Shingle Landing girls held a workshop recently on refinishing picture frames. They met in Jack and Clara Reese Whitehurst’s workshop, which was an excellent place for their project. They met two nights—cleaning the frames the first night and refinishing the frames the second night. Everyone decided that Ann Miller’s and Phyllis Evans’ minds weren’t completely on their work because they were observed dipping their paint brushes in their coffee! Earl and Bonnie Springle, Randolph and Barbara Luton, Phyllis Evans, Ann Miller, Graythel Coppersmith, Lee Ferrell, and Clara Reese Whitehurst each finished a frame. Mrs. Sanderlin helped them with her advice and know-how. Ann Sanderlin (James Allen’s wife) joined the club at the January meeting. Bonnie Springle’s “quickie dessert” was a hit. Here it is: 1 cup flour, 1 cup sugar, 1 cup milk, a can of fruit; mix together and bake in a 350-degree oven for 30 minutes.

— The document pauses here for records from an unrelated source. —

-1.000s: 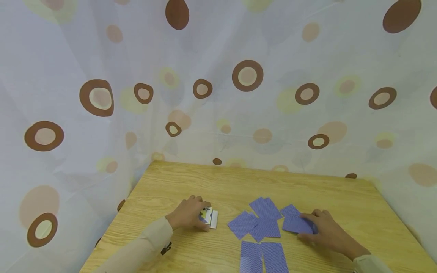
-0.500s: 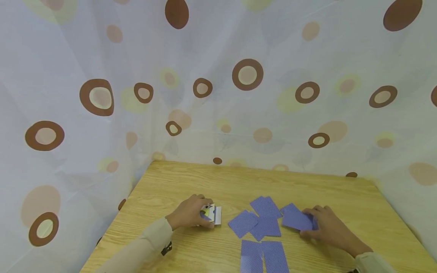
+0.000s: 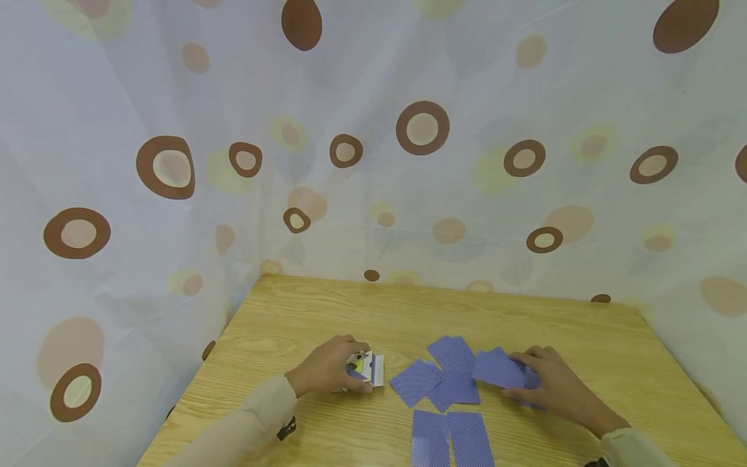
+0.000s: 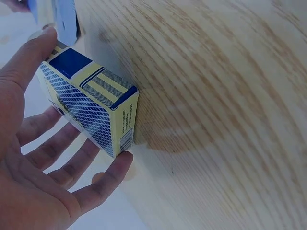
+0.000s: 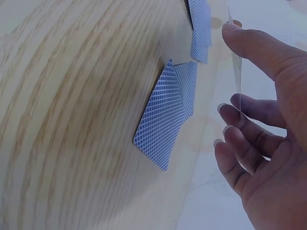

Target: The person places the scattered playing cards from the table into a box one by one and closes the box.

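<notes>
In the head view my left hand (image 3: 328,368) grips a playing-card box (image 3: 360,367), its white flap (image 3: 379,371) sticking out to the right. In the left wrist view the box (image 4: 84,108) sits between thumb and fingertips, patterned in blue and cream with a barcode at one end. My right hand (image 3: 551,383) pinches a blue-backed playing card (image 3: 496,368) at its right edge. That card (image 5: 236,72) appears nearly edge-on in the right wrist view, lifted off the table. Below it, face-down cards (image 5: 160,120) lie overlapping on the wood.
Several face-down cards (image 3: 452,353) lie overlapped in the middle of the wooden table (image 3: 327,305). Two more cards (image 3: 430,438) lie side by side near the front. A spotted white sheet (image 3: 362,194) hangs behind the table and along its sides.
My left hand has shifted slightly right with the card box. My right hand has drawn its card up and left, off the cards beneath. The other cards stay in place.
</notes>
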Demonstrator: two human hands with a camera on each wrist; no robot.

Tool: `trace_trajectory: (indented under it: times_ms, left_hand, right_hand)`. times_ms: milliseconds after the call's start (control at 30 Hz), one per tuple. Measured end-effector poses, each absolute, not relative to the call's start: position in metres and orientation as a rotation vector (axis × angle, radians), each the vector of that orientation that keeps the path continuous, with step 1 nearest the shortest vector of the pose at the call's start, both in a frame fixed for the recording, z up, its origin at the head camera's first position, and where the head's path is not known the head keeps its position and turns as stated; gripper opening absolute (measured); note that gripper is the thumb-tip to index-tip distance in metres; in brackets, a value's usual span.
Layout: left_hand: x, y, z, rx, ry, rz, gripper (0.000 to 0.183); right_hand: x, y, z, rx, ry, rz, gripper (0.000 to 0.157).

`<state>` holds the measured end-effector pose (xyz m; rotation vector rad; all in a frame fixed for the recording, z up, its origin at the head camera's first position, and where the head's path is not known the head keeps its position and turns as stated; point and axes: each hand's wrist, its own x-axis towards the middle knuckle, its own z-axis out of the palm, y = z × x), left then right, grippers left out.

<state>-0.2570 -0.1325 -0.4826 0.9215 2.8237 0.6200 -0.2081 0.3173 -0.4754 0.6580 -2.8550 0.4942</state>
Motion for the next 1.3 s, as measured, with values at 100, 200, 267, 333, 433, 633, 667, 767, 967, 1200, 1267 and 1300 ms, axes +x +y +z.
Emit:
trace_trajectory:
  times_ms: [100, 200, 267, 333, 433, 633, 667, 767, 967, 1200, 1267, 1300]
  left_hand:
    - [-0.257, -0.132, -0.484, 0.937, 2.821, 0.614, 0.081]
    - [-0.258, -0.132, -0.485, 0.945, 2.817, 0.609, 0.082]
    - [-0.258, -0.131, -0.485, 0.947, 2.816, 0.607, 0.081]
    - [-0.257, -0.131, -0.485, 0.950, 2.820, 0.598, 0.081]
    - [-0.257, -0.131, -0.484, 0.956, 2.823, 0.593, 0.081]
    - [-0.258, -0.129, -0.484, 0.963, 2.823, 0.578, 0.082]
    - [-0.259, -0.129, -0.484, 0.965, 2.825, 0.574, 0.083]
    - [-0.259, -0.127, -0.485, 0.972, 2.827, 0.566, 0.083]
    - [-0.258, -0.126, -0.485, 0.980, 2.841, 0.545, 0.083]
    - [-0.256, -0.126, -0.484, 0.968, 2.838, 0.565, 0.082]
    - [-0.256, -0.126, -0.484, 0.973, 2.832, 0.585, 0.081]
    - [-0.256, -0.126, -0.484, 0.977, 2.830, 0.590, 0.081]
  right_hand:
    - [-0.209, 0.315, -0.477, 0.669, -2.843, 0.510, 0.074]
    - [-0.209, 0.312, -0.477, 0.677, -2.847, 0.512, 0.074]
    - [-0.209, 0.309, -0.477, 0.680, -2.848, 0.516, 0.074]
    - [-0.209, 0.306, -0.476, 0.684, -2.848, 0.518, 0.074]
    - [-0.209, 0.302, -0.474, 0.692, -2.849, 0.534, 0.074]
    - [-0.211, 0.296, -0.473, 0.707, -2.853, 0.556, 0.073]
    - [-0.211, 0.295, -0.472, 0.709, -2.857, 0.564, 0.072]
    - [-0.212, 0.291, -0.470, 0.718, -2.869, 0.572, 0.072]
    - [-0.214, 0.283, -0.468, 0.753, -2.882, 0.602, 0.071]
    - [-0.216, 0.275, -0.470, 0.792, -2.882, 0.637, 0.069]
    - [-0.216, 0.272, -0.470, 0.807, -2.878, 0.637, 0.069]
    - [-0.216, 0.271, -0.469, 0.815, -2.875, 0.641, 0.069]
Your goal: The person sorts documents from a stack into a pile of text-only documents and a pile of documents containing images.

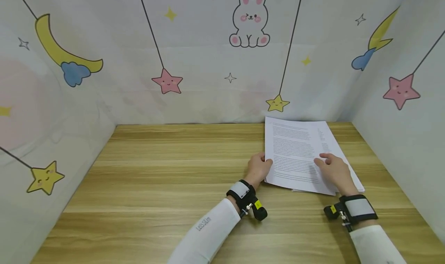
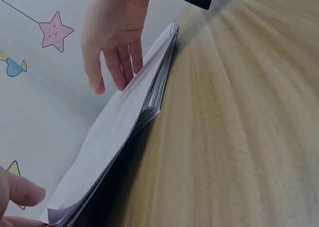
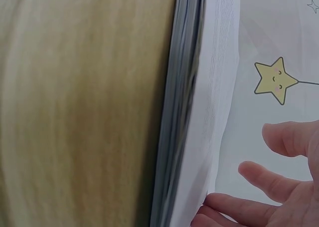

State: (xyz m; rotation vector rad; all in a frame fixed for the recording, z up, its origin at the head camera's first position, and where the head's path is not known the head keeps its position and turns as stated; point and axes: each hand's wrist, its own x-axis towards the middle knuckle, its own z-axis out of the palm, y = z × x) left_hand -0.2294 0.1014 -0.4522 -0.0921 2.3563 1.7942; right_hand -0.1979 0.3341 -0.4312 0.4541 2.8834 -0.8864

Lucille Shackley and Pauline Creekmore of the Virginia Edwards Club attended the workshop on Flemish flowers. Lucille made an arrangement and took it home to show her club members. Mildred Gilbert says she recently bought some crepe and lost ¼ yard trying to even it before cutting. She says she should have known better because she had learned through club demonstrations how to tell when material is off-grain, but she just made a bad purchase. Don’t fret, Mildred, we all do things like that when we really know better. Sudie Winindger is the new treasurer of this club.

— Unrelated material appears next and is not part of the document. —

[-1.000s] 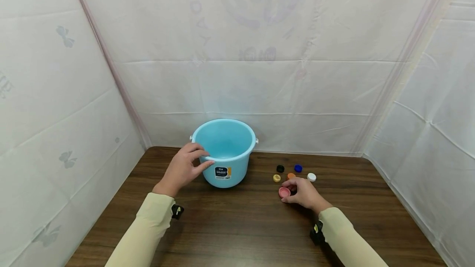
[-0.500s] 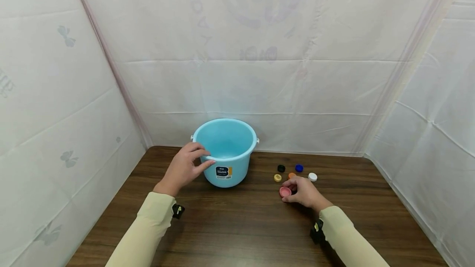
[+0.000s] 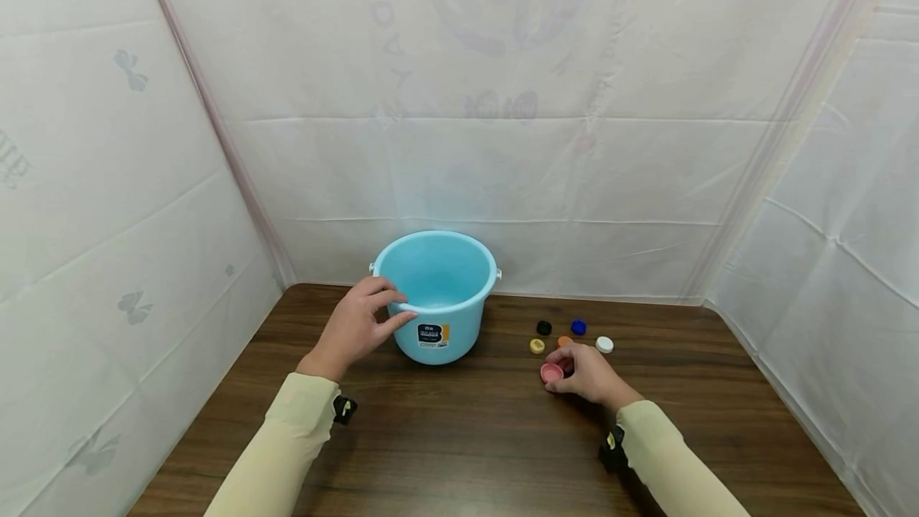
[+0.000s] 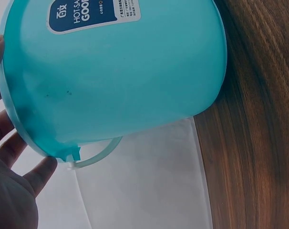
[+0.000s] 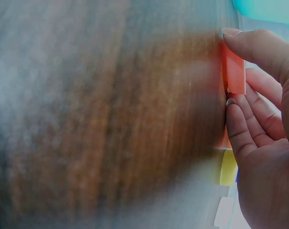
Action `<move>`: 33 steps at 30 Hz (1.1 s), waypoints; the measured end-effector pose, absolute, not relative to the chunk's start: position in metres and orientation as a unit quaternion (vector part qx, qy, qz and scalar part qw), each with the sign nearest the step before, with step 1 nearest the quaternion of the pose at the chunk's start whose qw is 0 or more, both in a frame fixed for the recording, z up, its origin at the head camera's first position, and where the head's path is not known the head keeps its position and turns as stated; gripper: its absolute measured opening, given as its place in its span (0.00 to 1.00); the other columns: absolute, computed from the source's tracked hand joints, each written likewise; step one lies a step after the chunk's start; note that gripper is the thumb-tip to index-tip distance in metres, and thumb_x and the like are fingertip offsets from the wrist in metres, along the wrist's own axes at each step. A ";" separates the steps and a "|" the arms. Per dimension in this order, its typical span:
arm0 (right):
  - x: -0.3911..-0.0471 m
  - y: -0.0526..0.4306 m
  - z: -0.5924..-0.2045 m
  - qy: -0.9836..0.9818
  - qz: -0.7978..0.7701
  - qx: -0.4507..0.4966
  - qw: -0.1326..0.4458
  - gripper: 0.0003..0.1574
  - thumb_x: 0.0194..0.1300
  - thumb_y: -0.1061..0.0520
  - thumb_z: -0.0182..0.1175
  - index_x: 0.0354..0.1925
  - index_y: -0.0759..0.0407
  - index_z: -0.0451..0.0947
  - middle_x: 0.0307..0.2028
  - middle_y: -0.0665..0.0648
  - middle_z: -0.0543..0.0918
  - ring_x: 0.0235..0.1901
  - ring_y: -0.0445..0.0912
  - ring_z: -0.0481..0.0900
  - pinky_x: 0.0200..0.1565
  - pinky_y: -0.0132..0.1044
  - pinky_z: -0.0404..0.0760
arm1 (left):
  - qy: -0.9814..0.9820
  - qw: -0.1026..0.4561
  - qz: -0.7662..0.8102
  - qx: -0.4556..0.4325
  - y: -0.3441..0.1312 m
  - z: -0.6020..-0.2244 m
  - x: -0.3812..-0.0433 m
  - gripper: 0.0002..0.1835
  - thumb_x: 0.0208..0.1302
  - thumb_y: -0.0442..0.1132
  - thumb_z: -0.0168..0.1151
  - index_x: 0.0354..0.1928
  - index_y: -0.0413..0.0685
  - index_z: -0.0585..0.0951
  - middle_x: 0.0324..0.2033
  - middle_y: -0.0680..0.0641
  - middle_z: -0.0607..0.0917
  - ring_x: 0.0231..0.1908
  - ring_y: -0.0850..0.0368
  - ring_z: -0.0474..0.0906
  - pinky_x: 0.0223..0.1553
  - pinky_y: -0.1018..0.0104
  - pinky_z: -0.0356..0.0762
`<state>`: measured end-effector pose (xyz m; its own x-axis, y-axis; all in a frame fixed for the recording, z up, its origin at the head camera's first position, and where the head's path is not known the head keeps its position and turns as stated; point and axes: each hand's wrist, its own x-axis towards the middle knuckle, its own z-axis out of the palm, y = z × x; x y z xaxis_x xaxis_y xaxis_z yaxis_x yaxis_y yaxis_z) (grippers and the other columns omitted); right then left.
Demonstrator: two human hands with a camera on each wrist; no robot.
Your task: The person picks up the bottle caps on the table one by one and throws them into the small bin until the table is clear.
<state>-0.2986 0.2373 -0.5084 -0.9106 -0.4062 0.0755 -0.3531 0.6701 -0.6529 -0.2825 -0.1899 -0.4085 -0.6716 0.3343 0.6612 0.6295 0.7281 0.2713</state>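
Both hands lie as they did a second ago: right of the frame's lower centre, the right hand (image 3: 585,375) pinches the pink cap (image 3: 551,373) low at the worktop (image 3: 459,445), while near the centre the left hand (image 3: 352,329) grips the near-left rim of the blue bucket (image 3: 463,333). Work therefore seems to be at a pause, the cap well apart from the bucket.

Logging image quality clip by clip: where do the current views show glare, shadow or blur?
Head: soft sheen on the table, shadow beside the right sleeve. Left wrist: bucket label sharp, left hand dim against the bright sheet. Right wrist: table badly out of focus under pale haze, the pink cap in the right hand clearer.
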 end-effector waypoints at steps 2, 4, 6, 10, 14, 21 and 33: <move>-0.298 0.237 -0.508 0.912 -0.349 -0.211 0.037 0.24 0.55 0.53 0.79 0.48 0.59 0.85 0.41 0.54 0.87 0.37 0.40 0.82 0.37 0.31 0.81 | -0.880 0.300 -0.245 -0.274 -0.190 -0.409 -0.283 0.13 0.57 0.49 0.78 0.38 0.50 0.89 0.39 0.52 0.83 0.43 0.56 0.76 0.44 0.55 0.83; -0.298 0.237 -0.508 0.911 -0.353 -0.208 0.037 0.24 0.55 0.53 0.79 0.49 0.59 0.85 0.42 0.53 0.86 0.37 0.41 0.82 0.37 0.31 0.81 | -0.880 0.302 -0.243 -0.275 -0.190 -0.409 -0.283 0.13 0.57 0.48 0.78 0.38 0.50 0.89 0.39 0.52 0.83 0.43 0.56 0.76 0.44 0.55 0.83; -0.298 0.236 -0.508 0.909 -0.360 -0.206 0.038 0.24 0.55 0.53 0.79 0.49 0.59 0.84 0.42 0.54 0.86 0.38 0.41 0.83 0.37 0.31 0.82 | -0.879 0.303 -0.241 -0.277 -0.190 -0.409 -0.283 0.13 0.57 0.48 0.78 0.39 0.50 0.89 0.39 0.52 0.83 0.43 0.56 0.76 0.44 0.55 0.83; -0.300 0.238 -0.508 0.905 -0.371 -0.207 0.040 0.25 0.56 0.54 0.79 0.49 0.61 0.84 0.43 0.54 0.86 0.40 0.43 0.84 0.38 0.31 0.83 | -0.879 0.305 -0.241 -0.278 -0.190 -0.409 -0.284 0.13 0.57 0.48 0.78 0.39 0.50 0.89 0.39 0.52 0.83 0.43 0.56 0.76 0.44 0.55 0.83; -0.300 0.240 -0.508 0.902 -0.375 -0.211 0.036 0.25 0.56 0.54 0.78 0.50 0.62 0.83 0.43 0.55 0.86 0.40 0.43 0.84 0.39 0.30 0.83 | -0.880 0.302 -0.242 -0.275 -0.190 -0.409 -0.284 0.13 0.57 0.50 0.78 0.39 0.50 0.89 0.39 0.52 0.83 0.44 0.56 0.76 0.45 0.55 0.84; -0.298 0.240 -0.507 0.894 -0.393 -0.215 0.024 0.25 0.56 0.54 0.78 0.50 0.61 0.83 0.43 0.54 0.86 0.41 0.44 0.84 0.42 0.31 0.83 | -0.881 0.302 -0.242 -0.271 -0.191 -0.410 -0.283 0.14 0.57 0.49 0.78 0.39 0.50 0.89 0.39 0.51 0.84 0.44 0.55 0.76 0.46 0.53 0.84; -0.297 0.240 -0.506 0.886 -0.414 -0.208 0.011 0.29 0.57 0.52 0.78 0.54 0.62 0.83 0.45 0.57 0.87 0.42 0.45 0.85 0.42 0.31 0.84 | -0.882 0.300 -0.240 -0.271 -0.190 -0.409 -0.282 0.13 0.57 0.49 0.79 0.39 0.50 0.89 0.39 0.51 0.84 0.44 0.55 0.77 0.45 0.54 0.84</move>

Waterlily Club was delighted at their January meeting to have 14 present! Alice Curles was welcomed as a new member. Hettie Gray brought a lovely arrangement of camellias from her garden to the meeting and Fern Davis served pumpkin cake to those present. It was decided to have another attendance contest this year. There will be the same names, the Ducks and Geese. Several of the Waterlily members, like those from other clubs, will be working on the Heart Drive. June Twiford is Currituck County director this year.
County Capers
It wouldn’t be wise to trust Daphne Yon and Ethel Smith (Poplar Branch Club) to find their way about in any city. They can’t even find the way to Gregory right here in their own county! Maybe next time they’d better use a road map. Anyway, when they finally arrived late to the club meeting they were visiting, the hostess, Hilda Forehand (Shawboro Club), graciously forgave them and they certainly enjoyed the meeting.

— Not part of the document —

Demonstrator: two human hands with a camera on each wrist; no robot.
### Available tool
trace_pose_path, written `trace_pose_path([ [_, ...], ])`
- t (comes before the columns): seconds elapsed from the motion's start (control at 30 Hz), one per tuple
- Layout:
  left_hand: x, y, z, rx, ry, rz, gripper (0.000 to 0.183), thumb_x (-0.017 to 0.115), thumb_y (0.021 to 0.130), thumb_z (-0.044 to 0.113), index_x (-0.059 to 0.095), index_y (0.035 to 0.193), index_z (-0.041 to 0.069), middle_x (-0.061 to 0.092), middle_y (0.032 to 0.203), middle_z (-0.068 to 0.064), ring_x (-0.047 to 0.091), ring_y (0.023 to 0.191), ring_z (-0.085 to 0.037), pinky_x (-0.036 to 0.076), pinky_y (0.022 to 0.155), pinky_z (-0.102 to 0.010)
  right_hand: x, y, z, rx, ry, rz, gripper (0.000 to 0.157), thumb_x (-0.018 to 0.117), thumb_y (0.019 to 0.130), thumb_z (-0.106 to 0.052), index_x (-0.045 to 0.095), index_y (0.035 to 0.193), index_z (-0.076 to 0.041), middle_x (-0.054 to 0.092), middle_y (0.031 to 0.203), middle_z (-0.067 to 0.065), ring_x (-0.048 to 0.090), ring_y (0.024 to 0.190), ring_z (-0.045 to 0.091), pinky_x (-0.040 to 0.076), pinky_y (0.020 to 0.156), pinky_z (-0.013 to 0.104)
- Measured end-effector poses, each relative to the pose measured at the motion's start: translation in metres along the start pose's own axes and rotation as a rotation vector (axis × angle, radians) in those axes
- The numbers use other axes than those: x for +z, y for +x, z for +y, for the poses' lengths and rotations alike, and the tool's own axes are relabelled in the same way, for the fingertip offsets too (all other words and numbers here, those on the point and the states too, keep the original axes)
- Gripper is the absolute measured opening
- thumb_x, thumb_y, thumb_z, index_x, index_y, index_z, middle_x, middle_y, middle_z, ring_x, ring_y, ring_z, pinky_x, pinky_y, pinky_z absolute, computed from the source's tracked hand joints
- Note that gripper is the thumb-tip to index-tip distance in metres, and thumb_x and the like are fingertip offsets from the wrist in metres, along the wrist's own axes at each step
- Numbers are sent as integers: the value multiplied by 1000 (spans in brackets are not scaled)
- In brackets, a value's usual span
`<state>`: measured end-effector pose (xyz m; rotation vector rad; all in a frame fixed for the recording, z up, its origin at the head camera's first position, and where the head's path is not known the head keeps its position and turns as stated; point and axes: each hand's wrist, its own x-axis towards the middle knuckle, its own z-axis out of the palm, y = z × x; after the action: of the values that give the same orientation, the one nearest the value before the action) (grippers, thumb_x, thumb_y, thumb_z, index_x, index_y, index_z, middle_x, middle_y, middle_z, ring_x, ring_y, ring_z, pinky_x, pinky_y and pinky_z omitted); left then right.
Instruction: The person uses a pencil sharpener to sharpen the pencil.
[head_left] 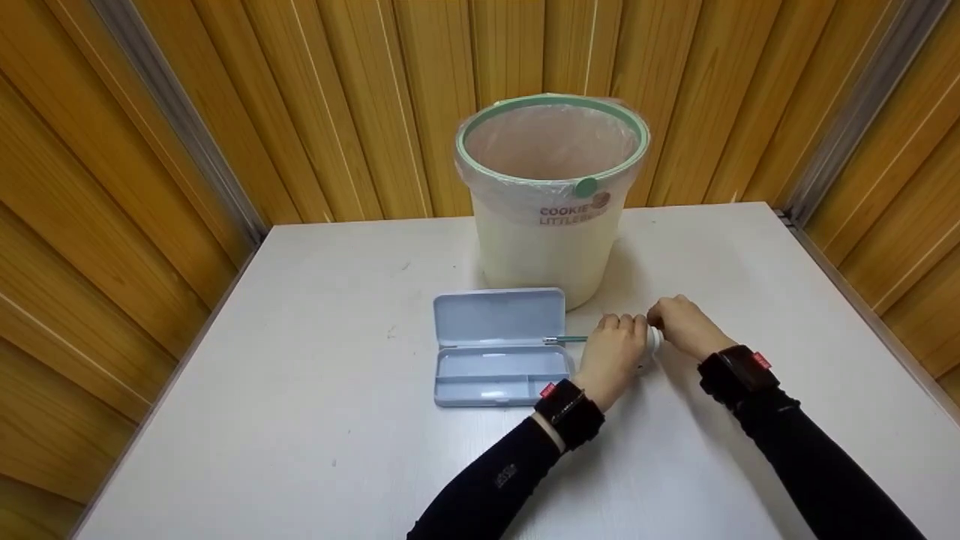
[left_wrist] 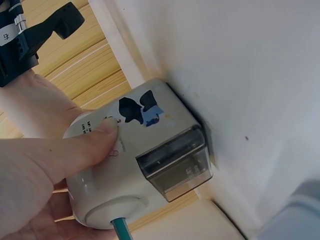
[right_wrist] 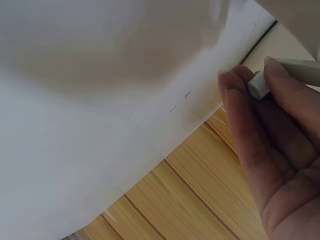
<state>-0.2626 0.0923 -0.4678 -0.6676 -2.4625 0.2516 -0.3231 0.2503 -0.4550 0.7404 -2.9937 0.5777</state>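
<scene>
A white crank pencil sharpener (left_wrist: 120, 182) with a dark picture on its side and a clear shavings drawer (left_wrist: 182, 172) stands on the table. My left hand (head_left: 615, 352) grips its body from above, the thumb across the printed side in the left wrist view. A green pencil (head_left: 573, 340) sticks out of the sharpener's front, pointing left. At the sharpener's right end, my right hand (head_left: 686, 328) pinches the white crank knob (right_wrist: 257, 87) between thumb and fingers. In the head view my left hand hides most of the sharpener.
A light blue pencil case (head_left: 499, 321) lies with its lid raised, just left of my left hand; the pencil's end overlaps it. Behind stands a cream bin (head_left: 540, 259) with a green rim and plastic liner. Wood-patterned walls (head_left: 360, 112) enclose the white table (head_left: 300, 360).
</scene>
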Motion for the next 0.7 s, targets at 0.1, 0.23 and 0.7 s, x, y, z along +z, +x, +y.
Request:
trace_pose_path([
  [0.1, 0, 1, 1, -7, -1, -22, 26, 63, 90, 22, 63, 116, 15, 70, 100, 6, 64, 89, -10, 53, 85, -19, 1, 0, 3, -14, 13, -24, 18, 59, 74, 13, 68, 68, -1, 59, 62, 3, 45, 63, 16, 37, 61, 27],
  [0.23, -2, 2, 3, -14, 14, -62, 27, 63, 91, 27, 62, 116, 16, 70, 100, 6, 64, 91, -9, 52, 84, -18, 3, -1, 4, -15, 20, -22, 15, 62, 73, 11, 70, 69, -1, 62, 65, 5, 46, 63, 16, 37, 63, 28],
  [0.7, 1, 1, 2, -29, 37, -25, 24, 64, 88, 26, 64, 111, 17, 69, 94, 7, 62, 84, -6, 52, 77, -17, 9, -12, -1, -51, 29, 9, 16, 62, 66, 12, 61, 61, -3, 58, 59, 2, 43, 56, 12, 36, 55, 24],
])
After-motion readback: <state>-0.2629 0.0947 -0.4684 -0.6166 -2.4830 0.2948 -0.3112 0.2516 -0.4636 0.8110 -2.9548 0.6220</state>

So many clubs have reported wonderful Christmas parties with unusual programs and beautiful decorations. Just now the holidays seem long time past, but we have pleasant memories to last us through the year. May we also share another poem by Viola Overton Midgett which she sent to us the other day.
A Glorious New Year
If you walk each day with the Master
   Let Him lead all the way,
Commit your lives to Him daily,
   Have courage, be faithful, and pray;
If you walk each step with the Master,
   There’s nothing you need fear,
Rely on His word, abide in His will
   Then yours will be a Glorious New Year.

We will be celebrating the 40th Anniversary of Home Demonstration Clubs this year. The committee to work out plans for marking this important milestone will work under the overall chairman, Fay Forbes, County Publicity Leader (Shingle Landing Club). Serving on the committee are: North of Coinjock, Thelma Morgan (Shawboro), Alice Scaff (Virginia Edwards), and Pauline Woodard (Coinjock); Daphne Yon (Poplar Branch), Zelda Sumrell (Powells Point), and Gladys Fisher (Jarvisburg). The Fall Federation will climax this 40th year celebration and the committee in charge of this will be Bertie Erickson, Mildred Markert, and Mary Ann Hardesty.
At the County Council meeting in the Courtroom the other day, Zelda Sumrell thought she was seeing things at first; however, a second look showed her that her eyes were still good and the Courthouse clock really was going backward! In calling attention to this, Zelda said, “I’ve heard of time going backward, but today is the first time I’ve seen it happen.”
Beautiful feather hats made and worn by members at the Council meeting were much admired. Mary Watkins, Pauline Woodard, and Mary Outlaw looked mighty smart in theirs while Rosa Guard’s fur hat made from a coat collar looked very nice, too.
Grace Austin of the Currituck County Library Staff has arranged a shelf devoted to Home Demonstration-approved books. This makes your selection much easier. You can see what’s available when you visit your library or bookmobile.
Since Family Life is the major project in our club work this year, club members, ministers, and other interested friends will be given a list of Family Life books that are in the library. These books cover family live problems and age groups. All of us are urged to learn more about family life problems and solutions through good reading.
Postmasters are good at locating their patrons. Recently mail came to Shawboro Post Office addressed: Mr. and Mrs. East Ridge Road, Shawboro, N.C. Believe it or not, it was delivered to the right family on East Ridge Road!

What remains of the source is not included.